When President Trump visited South Korea in November 2017 amid heightened tensions over North Korea’s nuclear tests, two raucous groups of rival protesters crowded downtown Seoul, separated by a swarm of police in riot gear.
On one side, conservatives held up signs that said “Welcome Trump!” “Save our country” and “We love you & the U.S.”
On the other side, liberal and progressive groups’ posters read: “No Trump, No War,” “Trump out.” One young leftist protester set fire to a picture of Trump.
How times have changed.
Now, with Trump exchanging what he’s called “beautiful letters” with North Korea’s authoritarian leader and pushing for engagement with the isolated country, the president has become something of a hero to South Korean liberals who have long advocated rapprochement with the North. Liberals here are praising Trump for diplomatic prowess and bold decision-making, with one prominent academic calling his presidency a “blessing” for the Korean peninsula.
“History is littered with paradoxes and ironies,” said Moon Chung-in, a special advisor to South Korean President Moon Jae-in and professor emeritus at Yonsei University. “What progressives in South Korea consider in our national interest happens to perfectly line up with what Trump considers to be in the U.S.’ national interest.”
After spending his first year in office trading increasingly hostile barbs with Kim Jong Un and threatening to annihilate North Korea, Trump in June became the first American president to meet with a North Korean leader when he sat down with Kim in Singapore. This week, he’s set to do it once again in Hanoi.
Conservatives in South Korea, who were big fans of Trump’s “fire and fury” approach circa 2017, are now alarmed by his love affair via Twitter with Kim. The right-leaning South Koreans are on the same page as many Democrats in the U.S., traditionally a stronger champion of engagement in foreign policy than Republicans, who also are skeptical of Trump’s starry-eyed detente with North Korea that began at the first tete-a-tete.
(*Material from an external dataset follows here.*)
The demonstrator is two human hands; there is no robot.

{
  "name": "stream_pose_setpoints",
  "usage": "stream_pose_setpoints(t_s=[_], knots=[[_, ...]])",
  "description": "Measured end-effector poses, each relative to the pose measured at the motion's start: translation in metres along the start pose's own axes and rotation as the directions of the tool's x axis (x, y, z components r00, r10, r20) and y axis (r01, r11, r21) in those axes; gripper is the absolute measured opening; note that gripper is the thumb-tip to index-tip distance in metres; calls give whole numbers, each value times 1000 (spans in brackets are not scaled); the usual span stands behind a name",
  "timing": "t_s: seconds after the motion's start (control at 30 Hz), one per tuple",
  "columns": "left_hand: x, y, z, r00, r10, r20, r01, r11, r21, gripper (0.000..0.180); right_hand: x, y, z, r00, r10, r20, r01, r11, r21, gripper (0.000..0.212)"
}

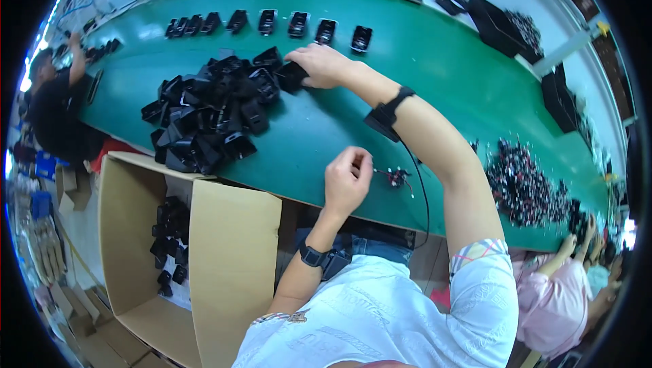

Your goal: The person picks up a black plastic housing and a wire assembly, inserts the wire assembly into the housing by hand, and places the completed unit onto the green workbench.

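My right hand (320,66) reaches across the table to the right edge of a pile of black plastic housings (210,106). Its fingers are closed on one black plastic housing (291,77). Close to the table's near edge, my left hand (348,181) is closed, its fingers curled inward; what they hold, if anything, I cannot make out. Just right of it lies a small cluster of wired parts (396,177) with red and black leads. Along the far side runs a row of several open black housings (268,22).
An open cardboard box (234,252) with black parts inside stands at the near left edge of the green table (435,62). A large heap of wired parts (523,185) lies at right. Black bins (499,25) line the far side. Other people sit at left and right.
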State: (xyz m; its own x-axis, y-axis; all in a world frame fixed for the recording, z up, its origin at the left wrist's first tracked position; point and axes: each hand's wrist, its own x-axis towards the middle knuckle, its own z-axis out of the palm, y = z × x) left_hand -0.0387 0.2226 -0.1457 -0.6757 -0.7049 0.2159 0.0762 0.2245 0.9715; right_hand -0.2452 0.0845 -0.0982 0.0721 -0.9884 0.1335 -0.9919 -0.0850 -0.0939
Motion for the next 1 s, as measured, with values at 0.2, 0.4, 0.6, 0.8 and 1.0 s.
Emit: stream_pose_setpoints(t_s=[0.2,0.4,0.6,0.8,1.0], knots=[[-3,-5,-12,984,-120,-134,55,910,-412,31,-79,-7,-39,997,75,-26,-74,996,50,45],[-5,-5,-19,1000,-8,-27,-9,832,-554,65,-199,-107,-73,945,310,-104,-285,936,207,50],[-13,11,-15,996,-59,64,86,789,-608,54,-289,-107,-79,857,482,-182,-258,707,658,31],[-16,1,-16,977,-126,172,208,738,-642,41,-295,-121,-34,870,449,-204,-351,854,383,39],[-17,-4,-17,978,-98,183,183,822,-539,41,-294,-112,-30,733,677,-62,-530,627,571,41]])
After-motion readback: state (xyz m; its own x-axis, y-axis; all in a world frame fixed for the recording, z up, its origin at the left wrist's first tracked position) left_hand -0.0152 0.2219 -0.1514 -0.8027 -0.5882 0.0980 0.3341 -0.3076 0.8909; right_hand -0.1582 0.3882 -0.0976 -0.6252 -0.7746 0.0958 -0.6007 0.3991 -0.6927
House Speaker Nancy Pelosi (D-San Francisco), in a meeting this month with a delegation of South Korean lawmakers, expressed strong doubts about the talks, saying she does not trust North Korea, according to the South Korean politicians. Since before last year’s summit in Singapore, Democrats in both the House and the Senate have raised alarm that Trump may bargain away too much too soon to the North Koreans for a signature foreign policy achievement or maybe a Nobel peace prize.
In full agreement with her was the leader of South Korea’s conservative Liberty Korea party, Na Kyung-won, who told South Korean reporters that she had told Pelosi she was concerned about the suspension of military exercises and the possibility of U.S. troops being removed from the Korean peninsula.
Meanwhile, Pelosi’s counterpart, National Assembly Speaker Moon Hee-sang, sang Trump’s praises in a New York speech.
“President Trump is renowned for his bold decision-making and negotiation skills,” the South Korean speaker, who heads the liberal Minjoo party, said two days after the meeting with Pelosi at the Korea Society. “It would be no exaggeration to say it was President Trump’s decisiveness and leadership … that brought about this remarkable change.”
When it comes to other matters like the minimum wage, taxation or welfare, the left-right spectrum of South Korean politics looks pretty much like that of the U.S. But in South Korea, the question of how to deal with its heavily armed neighbor to the north dwarfs all other policy concerns, said James Kim, a political scientist at the Seoul-based think tank Asan Institute of Policy Studies.
“The turning point was the June summit. After the June summit the conservatives were fairly critical of the way the U.S. was approaching this issue, the progressives were very, very supportive of Donald Trump’s approach to North Korea,” he said.
James Kim said the South Korean liberals’ trust and support of Trump may be shortsighted.
“They don’t understand how quickly the president can change his mind,” he said. “Whatever he wants to do in any given moment on North Korea can change very abruptly.”
Kim Hyun-wook, a professor at the Korea National Diplomatic Academy, said there are plenty of complaints from South Korea’s perspective on Trump’s stance toward military cost-sharing, free trade and tariffs, but many politicians appeared willing to overlook them.
“It almost seems like all of that is buried because of what he’s doing with North Korea,” he said.
Moon Chung-in, the South Korean presidential advisor, said he was concerned Democrats in the U.S. may be predisposed to write off whatever comes out of the summit in Hanoi as a failure because of their opposition to Trump on almost all issues.
“It might be less about the second summit itself, and more, ‘Anything but Trump,’” he said. “Their political offensive is intertwined with the second North Korea-U.S. summit.”
For his part, Moon Chung-in, who has served in all three elected liberal administrations in South Korea’s seven-decade history, was pinning his hopes on Trump long before anyone else in South Korea.
In June 2016, months before Trump became president, Moon Chung-in said in an interview with a South Korean news website that Trump’s election might be an opportunity for a breakthrough on the long-stalled nuclear and peace talks with North Korea.